Spanish footballer (born 2006)

Francisco Esteban Sánchez (born 2 May 2006) is a Spanish footballer who plays as a striker for club Lecce.

==Early life==
Esteban moved with his family to Elche, Spain, at the age of three. He has regarded Spain international Fernando Torres as his football idol.

==Club career==
As a youth player, Esteban joined the youth academy of Villarreal. He was regarded as one of the club's most important players. In 2020, he joined the youth academy of La Liga side Atlético Madrid.

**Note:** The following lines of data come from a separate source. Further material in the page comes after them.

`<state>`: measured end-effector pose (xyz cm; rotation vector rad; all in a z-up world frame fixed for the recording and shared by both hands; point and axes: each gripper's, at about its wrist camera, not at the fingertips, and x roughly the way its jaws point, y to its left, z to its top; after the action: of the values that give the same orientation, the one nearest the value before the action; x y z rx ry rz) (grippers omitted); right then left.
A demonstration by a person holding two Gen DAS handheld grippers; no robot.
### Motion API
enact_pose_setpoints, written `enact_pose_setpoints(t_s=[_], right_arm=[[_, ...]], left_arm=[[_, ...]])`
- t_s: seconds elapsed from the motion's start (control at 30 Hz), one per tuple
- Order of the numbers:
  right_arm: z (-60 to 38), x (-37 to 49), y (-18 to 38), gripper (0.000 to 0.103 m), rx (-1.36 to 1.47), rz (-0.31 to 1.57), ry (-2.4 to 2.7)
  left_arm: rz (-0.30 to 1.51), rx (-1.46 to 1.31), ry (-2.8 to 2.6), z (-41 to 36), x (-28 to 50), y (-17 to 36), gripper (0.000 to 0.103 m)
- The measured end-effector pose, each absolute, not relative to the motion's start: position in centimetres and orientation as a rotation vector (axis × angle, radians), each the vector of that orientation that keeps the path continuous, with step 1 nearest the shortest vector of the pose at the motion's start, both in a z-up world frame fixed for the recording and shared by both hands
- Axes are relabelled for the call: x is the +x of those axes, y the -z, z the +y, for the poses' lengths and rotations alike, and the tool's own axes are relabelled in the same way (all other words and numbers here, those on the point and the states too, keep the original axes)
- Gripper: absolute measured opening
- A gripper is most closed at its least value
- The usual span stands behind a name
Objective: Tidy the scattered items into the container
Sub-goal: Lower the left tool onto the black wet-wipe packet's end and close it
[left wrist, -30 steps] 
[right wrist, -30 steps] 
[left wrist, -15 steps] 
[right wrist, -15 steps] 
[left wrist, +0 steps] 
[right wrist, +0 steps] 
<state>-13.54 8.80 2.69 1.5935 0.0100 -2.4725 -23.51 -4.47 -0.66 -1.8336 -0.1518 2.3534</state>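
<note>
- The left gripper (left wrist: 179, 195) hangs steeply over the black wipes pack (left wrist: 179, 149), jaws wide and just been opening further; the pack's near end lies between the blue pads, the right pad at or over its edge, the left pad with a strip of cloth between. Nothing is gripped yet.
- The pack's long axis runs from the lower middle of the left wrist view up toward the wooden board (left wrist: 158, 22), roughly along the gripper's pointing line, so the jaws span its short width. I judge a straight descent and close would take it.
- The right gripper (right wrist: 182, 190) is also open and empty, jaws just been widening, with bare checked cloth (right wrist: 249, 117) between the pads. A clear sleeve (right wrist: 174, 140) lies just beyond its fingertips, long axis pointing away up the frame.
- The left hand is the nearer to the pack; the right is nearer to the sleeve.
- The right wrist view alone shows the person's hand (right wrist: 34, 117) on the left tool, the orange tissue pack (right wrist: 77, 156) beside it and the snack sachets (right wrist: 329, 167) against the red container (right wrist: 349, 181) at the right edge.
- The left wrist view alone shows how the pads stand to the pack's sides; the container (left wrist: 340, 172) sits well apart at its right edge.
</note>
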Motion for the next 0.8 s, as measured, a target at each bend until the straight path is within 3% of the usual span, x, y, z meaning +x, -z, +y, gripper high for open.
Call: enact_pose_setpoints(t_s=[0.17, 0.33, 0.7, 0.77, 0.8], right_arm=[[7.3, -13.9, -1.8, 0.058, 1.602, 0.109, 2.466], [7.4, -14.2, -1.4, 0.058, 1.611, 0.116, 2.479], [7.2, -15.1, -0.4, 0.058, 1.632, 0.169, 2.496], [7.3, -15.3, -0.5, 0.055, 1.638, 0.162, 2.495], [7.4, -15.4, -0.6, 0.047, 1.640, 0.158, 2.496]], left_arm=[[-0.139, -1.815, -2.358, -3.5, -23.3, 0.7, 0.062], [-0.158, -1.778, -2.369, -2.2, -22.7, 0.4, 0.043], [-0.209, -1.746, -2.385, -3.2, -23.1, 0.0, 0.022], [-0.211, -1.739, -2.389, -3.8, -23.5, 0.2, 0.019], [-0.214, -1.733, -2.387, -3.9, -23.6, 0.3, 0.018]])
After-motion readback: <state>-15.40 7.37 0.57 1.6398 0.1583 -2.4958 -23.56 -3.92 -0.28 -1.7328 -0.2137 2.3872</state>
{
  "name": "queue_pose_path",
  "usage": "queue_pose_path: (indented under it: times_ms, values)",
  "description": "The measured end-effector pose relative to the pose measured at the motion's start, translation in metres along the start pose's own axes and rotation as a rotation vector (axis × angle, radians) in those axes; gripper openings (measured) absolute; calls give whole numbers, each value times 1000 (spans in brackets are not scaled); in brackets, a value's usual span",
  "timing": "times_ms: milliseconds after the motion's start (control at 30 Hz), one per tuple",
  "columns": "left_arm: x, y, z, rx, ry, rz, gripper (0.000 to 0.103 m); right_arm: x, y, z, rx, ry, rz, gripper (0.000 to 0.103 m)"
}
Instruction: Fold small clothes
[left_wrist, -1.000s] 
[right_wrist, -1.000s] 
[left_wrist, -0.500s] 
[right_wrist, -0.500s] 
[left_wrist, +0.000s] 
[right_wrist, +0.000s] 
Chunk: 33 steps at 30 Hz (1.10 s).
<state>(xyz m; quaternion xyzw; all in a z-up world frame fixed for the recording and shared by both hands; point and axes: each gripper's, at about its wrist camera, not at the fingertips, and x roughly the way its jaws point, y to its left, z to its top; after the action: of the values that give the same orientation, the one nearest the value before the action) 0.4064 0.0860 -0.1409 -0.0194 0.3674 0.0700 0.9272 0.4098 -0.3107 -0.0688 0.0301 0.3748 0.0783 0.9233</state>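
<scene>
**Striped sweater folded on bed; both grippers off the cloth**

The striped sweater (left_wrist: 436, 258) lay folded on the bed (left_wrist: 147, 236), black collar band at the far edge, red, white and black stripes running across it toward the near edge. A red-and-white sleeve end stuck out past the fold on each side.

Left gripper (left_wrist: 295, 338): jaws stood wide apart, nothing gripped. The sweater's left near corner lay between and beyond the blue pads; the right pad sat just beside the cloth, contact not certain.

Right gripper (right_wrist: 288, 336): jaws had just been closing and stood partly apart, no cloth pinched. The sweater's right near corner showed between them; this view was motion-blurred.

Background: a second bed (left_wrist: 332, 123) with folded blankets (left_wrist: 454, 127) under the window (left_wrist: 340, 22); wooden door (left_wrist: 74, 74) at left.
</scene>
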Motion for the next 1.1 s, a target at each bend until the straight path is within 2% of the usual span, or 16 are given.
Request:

On 1 September 2026, Esteban moved to Lecce in Italy, where he was assigned to their Under-19 squad. He was promoted to the club's senior team in the summer of 2026.

==International career==
Esteban represented Spain internationally at youth level.

==Style of play==
Esteban mainly operates as a striker. He is right-footed and known for his speed.

==Personal life==
Esteban has a younger brother named Sergio, also a footballer. Both are the sons of Spanish footballer Paco Esteban.